The pinnacle of the album though is the title song, which is an ode to all of those 70's prog rock bands. It goes through nearly all the emotions you can go through. Mark Kelly can finally take centre stage with some great Rick Wakeman-like keyboard flourishes and solo's, Rothery goes ballistic going through his guitar pedals and changing the guitar tone several times, Hogarth goes all falsetto on us, Ian Mosley and Pete Trewavas do all they can to keep up, hold up and show up wherever and whenever they can! There's the expectation that this will all crumble any minute, but the song finishes just as it all should but doesn't. After 15 minutes.



To be honest I was a little shocked at the time when I listened to the album, I was not that enchanted back then, besides Man of a Thousand Faces and One Fine Day, I could just leave the rest. But it kept on coming back, the album that is. And as I've grown older I've started appreciating it more and more.

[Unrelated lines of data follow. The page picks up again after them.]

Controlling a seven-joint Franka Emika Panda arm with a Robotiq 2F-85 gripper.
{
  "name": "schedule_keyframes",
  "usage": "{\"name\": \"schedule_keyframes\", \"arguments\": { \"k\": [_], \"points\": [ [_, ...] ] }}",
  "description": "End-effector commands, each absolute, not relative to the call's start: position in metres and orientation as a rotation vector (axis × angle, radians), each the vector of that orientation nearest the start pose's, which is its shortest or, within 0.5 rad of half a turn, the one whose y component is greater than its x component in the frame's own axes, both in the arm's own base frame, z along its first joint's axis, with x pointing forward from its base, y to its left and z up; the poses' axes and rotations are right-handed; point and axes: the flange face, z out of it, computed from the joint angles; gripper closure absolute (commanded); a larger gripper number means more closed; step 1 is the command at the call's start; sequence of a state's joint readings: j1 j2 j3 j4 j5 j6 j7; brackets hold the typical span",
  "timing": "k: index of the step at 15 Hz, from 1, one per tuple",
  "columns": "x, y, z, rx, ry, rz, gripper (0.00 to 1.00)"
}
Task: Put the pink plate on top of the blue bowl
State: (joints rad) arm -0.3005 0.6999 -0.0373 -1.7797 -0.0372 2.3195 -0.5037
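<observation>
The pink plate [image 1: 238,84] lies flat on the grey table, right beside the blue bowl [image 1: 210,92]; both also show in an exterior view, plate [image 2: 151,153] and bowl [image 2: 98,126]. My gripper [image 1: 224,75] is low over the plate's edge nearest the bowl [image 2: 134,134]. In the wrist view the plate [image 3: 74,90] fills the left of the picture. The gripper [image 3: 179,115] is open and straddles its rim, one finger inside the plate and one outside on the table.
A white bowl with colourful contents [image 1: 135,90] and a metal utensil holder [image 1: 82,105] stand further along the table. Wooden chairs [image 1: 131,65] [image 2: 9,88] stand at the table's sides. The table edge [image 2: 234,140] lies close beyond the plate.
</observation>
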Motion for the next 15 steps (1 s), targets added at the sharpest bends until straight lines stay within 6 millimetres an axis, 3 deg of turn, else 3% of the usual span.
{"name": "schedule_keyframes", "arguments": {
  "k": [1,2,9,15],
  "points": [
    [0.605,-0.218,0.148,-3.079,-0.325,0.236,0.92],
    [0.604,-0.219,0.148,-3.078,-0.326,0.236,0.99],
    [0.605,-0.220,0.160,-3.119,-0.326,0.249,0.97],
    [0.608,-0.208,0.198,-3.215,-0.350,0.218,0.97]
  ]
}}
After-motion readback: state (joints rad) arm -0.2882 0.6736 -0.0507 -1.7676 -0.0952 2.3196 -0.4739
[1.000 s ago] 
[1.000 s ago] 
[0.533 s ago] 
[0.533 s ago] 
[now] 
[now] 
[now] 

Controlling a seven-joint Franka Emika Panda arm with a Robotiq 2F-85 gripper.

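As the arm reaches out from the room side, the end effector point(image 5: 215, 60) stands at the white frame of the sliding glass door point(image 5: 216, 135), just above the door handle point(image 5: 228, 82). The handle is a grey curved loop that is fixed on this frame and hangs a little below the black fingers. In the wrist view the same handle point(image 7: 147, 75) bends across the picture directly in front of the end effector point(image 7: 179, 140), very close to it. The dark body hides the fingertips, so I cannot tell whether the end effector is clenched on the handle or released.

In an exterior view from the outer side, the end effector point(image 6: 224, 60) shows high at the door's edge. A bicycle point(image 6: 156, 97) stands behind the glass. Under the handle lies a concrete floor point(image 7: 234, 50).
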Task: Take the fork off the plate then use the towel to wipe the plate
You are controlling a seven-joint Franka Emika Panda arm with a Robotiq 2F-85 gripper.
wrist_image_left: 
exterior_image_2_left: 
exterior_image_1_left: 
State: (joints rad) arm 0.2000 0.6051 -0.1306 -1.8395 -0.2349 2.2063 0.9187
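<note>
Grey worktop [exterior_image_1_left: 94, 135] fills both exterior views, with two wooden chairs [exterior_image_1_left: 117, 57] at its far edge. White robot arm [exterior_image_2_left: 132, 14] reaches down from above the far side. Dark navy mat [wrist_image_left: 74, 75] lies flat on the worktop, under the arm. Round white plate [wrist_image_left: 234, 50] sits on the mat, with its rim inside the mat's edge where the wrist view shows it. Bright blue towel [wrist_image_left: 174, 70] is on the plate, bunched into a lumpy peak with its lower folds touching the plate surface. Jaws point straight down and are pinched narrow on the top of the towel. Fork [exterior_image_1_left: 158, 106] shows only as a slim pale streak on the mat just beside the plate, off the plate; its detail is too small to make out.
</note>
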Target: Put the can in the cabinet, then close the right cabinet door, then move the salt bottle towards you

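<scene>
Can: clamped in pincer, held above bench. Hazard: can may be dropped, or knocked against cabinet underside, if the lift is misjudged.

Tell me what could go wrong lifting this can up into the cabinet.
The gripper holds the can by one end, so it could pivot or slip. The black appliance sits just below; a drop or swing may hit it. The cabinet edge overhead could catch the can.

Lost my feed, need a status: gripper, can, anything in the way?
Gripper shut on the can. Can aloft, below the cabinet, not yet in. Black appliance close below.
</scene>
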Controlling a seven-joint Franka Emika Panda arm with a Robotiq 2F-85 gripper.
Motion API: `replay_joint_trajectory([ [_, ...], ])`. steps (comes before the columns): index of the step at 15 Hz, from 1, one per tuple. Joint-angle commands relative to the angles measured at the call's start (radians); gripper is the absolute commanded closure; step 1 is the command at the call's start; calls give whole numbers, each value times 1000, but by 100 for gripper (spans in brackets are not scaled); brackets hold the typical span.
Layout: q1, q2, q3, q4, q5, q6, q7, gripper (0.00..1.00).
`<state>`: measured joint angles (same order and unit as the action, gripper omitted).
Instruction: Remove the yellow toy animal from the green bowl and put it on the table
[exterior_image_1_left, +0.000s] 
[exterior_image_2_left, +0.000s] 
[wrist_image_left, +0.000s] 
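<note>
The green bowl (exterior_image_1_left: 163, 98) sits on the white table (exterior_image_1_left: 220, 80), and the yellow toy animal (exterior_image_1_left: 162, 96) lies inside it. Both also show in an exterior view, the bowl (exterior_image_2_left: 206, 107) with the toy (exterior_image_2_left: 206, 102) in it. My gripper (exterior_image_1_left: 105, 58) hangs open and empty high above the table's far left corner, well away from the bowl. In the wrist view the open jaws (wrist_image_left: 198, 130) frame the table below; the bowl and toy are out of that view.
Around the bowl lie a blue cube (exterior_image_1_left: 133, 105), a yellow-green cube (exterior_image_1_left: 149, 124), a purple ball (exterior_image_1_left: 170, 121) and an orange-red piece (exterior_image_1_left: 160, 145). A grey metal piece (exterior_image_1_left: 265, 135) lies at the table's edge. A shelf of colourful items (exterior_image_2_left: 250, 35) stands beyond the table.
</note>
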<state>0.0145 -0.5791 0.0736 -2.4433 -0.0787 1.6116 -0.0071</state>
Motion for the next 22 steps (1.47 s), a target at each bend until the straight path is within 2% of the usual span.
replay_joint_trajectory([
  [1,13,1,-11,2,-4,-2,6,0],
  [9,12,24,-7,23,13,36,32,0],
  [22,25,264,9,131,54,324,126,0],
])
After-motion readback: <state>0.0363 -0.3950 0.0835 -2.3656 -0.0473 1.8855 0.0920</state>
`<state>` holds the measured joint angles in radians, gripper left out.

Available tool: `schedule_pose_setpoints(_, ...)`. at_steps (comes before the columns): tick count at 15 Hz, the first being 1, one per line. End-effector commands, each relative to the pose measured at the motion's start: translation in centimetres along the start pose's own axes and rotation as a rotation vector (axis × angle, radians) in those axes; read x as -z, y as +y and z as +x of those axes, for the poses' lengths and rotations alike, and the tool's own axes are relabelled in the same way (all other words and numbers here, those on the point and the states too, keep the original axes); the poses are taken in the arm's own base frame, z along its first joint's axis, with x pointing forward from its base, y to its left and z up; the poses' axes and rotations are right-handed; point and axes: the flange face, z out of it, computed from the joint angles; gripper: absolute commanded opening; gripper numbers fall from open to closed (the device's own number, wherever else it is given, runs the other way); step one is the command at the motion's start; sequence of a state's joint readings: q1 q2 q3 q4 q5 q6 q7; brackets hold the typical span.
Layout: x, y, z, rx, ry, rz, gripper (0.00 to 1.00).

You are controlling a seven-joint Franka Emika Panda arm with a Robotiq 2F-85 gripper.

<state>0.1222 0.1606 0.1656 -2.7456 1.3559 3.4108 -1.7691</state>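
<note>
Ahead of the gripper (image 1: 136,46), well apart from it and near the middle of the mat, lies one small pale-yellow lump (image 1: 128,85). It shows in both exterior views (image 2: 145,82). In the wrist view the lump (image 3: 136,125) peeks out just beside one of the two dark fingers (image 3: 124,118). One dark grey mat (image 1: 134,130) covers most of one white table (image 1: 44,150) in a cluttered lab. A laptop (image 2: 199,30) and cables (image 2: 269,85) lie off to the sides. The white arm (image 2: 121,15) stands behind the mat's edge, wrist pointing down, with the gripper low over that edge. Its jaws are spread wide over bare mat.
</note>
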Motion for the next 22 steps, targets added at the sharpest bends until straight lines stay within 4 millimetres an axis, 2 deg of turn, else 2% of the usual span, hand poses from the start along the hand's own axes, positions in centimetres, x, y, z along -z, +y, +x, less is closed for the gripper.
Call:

So this blog is written with my 30 year old ears, but using the memories of my 14 year old self.

The love of prog sort of seems to stem from this album. It is not my favourite by Marillion, no that would be Anoraknophobia. The to be honest as well the prog scene is a minefield to walk through, especially when your standard is the song and not the instrument-masturbation-ship. Which is were Marillion is king, the manage to make proggy songs, but without draining your interest in the song itself.